**RAW DATA**
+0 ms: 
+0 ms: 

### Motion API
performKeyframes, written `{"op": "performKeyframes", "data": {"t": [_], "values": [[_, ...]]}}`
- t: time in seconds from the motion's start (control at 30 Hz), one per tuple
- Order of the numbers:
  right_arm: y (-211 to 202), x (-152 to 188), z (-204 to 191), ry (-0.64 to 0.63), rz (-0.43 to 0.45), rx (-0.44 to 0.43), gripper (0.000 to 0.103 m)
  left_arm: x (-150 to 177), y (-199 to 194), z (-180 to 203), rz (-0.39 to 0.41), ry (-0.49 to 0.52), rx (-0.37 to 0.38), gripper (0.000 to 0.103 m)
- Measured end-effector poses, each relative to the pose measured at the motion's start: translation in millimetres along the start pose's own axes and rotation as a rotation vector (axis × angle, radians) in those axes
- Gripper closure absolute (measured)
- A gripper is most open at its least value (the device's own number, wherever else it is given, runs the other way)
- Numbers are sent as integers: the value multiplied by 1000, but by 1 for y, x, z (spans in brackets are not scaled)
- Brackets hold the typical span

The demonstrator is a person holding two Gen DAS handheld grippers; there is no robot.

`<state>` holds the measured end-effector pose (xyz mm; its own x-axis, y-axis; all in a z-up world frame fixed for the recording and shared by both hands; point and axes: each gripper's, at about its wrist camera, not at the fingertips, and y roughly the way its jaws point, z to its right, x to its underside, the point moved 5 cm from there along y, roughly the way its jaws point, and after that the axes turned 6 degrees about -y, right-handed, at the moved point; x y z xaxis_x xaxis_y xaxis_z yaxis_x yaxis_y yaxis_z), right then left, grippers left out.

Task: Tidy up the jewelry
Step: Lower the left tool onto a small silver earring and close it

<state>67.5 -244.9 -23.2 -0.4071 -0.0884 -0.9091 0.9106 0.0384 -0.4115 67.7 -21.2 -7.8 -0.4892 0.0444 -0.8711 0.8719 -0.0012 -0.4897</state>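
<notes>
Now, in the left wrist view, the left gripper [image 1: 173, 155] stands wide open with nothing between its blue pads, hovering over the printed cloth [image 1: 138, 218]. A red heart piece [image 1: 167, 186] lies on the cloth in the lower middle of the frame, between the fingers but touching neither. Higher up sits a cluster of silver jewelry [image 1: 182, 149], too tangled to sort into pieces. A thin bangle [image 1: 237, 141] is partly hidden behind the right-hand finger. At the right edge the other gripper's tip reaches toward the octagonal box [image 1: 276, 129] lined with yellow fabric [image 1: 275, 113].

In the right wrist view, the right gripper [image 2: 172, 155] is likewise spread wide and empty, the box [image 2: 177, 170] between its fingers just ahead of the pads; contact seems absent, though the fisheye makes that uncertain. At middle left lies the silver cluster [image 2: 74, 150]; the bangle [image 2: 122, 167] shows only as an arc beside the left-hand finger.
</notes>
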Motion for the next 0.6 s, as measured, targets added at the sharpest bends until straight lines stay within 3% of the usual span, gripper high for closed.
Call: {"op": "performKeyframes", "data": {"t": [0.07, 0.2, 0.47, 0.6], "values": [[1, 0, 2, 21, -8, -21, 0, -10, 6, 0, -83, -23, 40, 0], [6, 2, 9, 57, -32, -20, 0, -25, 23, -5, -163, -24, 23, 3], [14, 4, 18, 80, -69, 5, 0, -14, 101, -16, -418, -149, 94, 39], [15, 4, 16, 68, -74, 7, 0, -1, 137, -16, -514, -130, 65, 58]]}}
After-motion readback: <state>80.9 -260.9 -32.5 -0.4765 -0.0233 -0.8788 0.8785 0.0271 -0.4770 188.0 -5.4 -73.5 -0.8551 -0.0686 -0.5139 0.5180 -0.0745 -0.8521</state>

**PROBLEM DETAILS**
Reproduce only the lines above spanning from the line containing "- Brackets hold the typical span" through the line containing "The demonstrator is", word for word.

**RESULT OF THE TASK**
- Brackets hold the typical span

The demonstrator is a person holding two Gen DAS handheld grippers; there is no robot.

Fully answered, the exercise is complete.